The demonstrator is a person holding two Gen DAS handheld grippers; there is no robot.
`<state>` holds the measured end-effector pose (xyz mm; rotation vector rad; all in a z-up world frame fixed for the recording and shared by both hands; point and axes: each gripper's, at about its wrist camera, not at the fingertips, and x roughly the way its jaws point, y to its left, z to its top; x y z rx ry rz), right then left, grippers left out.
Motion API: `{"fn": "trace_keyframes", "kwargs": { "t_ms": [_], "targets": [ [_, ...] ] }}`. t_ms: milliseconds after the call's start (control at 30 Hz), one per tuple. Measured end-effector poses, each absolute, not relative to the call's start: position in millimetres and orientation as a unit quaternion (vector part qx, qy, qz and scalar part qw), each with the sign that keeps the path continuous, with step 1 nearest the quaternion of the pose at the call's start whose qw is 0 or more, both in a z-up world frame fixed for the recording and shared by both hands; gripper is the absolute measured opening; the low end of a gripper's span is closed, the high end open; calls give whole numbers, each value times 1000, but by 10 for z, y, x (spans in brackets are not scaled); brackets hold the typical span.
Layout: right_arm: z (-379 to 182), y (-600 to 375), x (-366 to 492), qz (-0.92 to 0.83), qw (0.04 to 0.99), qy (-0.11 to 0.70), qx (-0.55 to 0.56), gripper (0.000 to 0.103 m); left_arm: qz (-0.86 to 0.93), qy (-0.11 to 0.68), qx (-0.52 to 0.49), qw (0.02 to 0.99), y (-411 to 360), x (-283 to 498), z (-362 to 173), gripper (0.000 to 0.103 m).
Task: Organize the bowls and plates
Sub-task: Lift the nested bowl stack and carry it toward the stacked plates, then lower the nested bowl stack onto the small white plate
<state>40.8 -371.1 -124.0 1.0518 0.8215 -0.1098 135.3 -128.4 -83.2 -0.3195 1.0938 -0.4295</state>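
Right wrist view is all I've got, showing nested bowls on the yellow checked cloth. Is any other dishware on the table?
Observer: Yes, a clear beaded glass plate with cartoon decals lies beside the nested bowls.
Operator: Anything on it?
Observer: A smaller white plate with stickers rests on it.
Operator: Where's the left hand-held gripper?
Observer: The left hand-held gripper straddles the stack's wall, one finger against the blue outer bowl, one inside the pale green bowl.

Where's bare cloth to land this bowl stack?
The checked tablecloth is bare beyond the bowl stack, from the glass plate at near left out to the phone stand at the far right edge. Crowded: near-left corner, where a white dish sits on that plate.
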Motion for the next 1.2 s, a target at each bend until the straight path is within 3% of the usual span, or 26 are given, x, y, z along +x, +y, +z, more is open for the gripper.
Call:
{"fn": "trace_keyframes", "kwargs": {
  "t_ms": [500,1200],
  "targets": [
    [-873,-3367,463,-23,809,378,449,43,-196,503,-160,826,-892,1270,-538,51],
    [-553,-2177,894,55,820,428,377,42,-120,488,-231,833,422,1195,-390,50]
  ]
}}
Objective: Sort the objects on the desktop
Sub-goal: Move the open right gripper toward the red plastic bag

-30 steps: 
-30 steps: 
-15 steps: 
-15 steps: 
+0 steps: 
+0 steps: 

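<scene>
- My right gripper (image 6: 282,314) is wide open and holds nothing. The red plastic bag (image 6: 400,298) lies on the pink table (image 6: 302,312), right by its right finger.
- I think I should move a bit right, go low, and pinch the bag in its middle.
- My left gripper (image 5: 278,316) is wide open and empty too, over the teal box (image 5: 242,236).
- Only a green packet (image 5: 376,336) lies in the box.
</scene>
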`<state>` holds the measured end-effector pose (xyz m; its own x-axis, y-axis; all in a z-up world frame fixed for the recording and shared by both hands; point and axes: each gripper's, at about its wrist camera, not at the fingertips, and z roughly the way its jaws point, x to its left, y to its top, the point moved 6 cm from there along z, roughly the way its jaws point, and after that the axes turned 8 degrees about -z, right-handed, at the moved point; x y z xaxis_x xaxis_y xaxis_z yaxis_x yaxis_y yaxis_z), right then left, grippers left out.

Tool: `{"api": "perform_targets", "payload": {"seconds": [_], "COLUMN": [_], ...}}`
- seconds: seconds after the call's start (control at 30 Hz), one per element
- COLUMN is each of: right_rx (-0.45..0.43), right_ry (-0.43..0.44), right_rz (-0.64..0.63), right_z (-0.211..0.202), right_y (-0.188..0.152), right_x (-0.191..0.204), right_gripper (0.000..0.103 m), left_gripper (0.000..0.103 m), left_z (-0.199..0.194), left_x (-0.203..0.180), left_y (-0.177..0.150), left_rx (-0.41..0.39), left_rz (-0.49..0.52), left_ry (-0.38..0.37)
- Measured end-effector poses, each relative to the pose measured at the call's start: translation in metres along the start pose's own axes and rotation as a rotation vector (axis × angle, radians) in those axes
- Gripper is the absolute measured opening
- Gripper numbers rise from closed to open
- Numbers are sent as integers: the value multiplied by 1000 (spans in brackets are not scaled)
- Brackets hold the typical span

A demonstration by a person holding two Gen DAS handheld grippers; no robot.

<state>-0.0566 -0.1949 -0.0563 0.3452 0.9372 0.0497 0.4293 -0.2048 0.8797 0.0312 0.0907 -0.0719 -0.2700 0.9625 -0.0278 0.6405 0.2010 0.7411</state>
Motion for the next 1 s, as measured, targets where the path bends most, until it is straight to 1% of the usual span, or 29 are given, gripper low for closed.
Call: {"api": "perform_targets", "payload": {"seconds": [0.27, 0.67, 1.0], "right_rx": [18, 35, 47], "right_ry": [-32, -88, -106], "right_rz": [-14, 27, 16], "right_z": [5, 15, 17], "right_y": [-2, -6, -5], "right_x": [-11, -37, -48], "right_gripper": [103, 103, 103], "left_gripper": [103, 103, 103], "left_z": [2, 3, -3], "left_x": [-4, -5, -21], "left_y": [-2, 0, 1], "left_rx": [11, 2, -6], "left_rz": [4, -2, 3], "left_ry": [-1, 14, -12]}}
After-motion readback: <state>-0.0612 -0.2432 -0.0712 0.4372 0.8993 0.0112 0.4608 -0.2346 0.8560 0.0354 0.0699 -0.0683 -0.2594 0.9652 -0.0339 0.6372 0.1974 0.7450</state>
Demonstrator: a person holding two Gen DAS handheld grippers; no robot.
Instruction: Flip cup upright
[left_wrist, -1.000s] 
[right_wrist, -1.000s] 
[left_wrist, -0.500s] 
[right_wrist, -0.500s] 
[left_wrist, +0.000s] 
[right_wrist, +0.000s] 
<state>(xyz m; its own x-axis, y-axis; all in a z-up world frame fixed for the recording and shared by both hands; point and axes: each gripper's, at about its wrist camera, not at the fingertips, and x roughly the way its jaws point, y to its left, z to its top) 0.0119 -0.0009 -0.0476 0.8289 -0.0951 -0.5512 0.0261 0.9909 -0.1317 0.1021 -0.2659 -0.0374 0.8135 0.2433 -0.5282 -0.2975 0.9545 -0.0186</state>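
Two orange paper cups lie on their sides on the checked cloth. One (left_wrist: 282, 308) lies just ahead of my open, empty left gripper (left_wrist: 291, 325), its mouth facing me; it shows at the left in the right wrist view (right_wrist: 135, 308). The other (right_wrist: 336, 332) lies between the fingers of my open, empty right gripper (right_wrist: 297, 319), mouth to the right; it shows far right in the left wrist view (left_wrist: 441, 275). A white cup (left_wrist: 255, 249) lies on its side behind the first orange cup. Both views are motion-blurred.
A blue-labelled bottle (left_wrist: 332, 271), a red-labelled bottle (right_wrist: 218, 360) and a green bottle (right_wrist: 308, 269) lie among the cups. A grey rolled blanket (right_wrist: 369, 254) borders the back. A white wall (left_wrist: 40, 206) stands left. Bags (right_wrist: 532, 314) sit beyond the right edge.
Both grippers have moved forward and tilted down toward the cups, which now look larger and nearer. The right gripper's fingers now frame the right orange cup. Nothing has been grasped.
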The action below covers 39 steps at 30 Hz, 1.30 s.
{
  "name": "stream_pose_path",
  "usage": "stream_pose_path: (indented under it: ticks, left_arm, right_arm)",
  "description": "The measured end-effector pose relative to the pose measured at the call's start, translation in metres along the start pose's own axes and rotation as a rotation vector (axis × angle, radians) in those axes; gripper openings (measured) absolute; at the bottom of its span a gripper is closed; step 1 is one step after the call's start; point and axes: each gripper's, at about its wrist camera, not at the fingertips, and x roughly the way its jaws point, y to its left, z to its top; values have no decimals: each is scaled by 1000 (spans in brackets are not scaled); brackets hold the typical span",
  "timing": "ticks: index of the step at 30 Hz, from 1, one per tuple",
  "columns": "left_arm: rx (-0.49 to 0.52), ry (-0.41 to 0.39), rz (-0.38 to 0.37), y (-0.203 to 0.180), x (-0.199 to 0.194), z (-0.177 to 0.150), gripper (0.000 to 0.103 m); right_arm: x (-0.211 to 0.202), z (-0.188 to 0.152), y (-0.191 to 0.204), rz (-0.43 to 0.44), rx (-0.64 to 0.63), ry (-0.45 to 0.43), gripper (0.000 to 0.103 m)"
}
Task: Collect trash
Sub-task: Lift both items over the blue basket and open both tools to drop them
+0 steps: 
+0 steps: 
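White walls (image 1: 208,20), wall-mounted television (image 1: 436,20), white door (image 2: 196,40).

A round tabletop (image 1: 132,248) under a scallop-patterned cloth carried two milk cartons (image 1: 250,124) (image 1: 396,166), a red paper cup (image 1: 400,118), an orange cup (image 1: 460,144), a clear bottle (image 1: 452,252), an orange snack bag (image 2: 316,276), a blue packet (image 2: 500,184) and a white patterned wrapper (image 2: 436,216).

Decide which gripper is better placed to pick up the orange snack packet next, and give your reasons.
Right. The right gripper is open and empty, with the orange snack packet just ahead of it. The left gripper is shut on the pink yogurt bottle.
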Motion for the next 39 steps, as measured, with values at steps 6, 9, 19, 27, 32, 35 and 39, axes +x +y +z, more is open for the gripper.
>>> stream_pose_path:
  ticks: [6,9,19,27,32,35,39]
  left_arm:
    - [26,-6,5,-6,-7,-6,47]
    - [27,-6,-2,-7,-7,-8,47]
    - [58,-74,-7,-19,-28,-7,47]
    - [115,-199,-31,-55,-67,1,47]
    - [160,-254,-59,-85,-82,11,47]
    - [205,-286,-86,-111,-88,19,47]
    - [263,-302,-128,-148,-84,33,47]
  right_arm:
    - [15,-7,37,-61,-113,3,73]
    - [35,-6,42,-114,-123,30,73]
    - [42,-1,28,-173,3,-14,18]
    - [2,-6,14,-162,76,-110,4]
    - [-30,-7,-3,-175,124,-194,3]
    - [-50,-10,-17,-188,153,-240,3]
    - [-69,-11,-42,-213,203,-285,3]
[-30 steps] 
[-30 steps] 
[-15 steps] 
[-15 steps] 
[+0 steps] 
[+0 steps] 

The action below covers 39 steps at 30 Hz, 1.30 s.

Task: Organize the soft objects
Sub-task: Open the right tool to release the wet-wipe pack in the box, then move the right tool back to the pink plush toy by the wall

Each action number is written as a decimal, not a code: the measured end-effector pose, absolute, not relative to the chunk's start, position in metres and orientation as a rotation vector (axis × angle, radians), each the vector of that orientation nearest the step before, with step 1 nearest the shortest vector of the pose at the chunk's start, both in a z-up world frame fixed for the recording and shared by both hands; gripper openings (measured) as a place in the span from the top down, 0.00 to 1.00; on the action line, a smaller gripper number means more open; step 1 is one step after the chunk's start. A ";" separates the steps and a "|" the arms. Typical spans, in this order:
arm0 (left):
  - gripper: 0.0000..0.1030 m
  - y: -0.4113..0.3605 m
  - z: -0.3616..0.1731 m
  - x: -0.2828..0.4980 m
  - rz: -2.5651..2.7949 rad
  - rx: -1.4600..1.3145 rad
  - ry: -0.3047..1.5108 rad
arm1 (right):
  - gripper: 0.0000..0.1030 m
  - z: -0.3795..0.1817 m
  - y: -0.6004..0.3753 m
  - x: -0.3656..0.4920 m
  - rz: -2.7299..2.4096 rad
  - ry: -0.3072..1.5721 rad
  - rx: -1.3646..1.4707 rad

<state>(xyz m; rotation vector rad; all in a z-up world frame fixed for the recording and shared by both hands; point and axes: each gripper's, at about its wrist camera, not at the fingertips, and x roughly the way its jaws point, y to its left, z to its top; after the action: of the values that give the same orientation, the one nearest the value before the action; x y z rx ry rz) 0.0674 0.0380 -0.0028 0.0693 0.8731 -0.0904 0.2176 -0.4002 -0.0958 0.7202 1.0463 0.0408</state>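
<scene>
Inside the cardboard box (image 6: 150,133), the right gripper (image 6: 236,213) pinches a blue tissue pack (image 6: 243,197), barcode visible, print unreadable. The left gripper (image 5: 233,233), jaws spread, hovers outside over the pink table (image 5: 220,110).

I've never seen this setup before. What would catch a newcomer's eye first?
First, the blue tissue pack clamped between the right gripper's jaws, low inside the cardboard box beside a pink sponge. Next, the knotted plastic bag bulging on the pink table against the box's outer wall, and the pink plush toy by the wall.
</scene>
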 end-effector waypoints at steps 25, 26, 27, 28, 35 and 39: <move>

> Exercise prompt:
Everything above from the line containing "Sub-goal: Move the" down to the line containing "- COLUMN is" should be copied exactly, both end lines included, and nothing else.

> Reply:
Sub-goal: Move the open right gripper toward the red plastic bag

-30 steps: 
-30 steps: 
-15 steps: 
-15 steps: 
+0 steps: 
+0 steps: 

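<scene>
- My right gripper (image 6: 282,314) is wide open and holds nothing. The red plastic bag (image 6: 400,298) lies on the pink table (image 6: 302,312), right by its right finger.
- I think I should move a bit right, go low, and pinch the bag in its middle.
- My left gripper (image 5: 278,316) is wide open and empty too, over the teal box (image 5: 242,236).
- Only a green packet (image 5: 376,336) lies in the box.
</scene>
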`<state>` holds the measured end-effector pose (xyz m; its own x-axis, y-axis; all in a z-up world frame fixed for the recording and shared by both hands; point and axes: each gripper's, at about its wrist camera, not at the fingertips, and z roughly the way its jaws point, x to its left, y to its top, the point moved 6 cm from there along z, roughly the way its jaws point, and after that the axes turned 8 degrees about -z, right-handed, at the moved point; x y z xaxis_x xaxis_y xaxis_z yaxis_x yaxis_y yaxis_z), right then left, grippers left out.

Tool: `{"api": "perform_targets", "payload": {"seconds": [_], "COLUMN": [_], ...}}`
- seconds: seconds after the call's start (control at 30 Hz), one per element
- COLUMN is each of: right_rx (-0.45..0.43), right_ry (-0.43..0.44), right_rz (-0.64..0.63), right_z (-0.211..0.202), right_y (-0.188..0.152), right_x (-0.191..0.204), right_gripper (0.000..0.103 m), left_gripper (0.000..0.103 m), left_z (-0.199..0.194), left_x (-0.203..0.180), left_y (-0.177..0.150), left_rx (-0.41..0.39), left_rz (-0.49..0.52), left_ry (-0.38..0.37)

Nothing else is required to complete the output.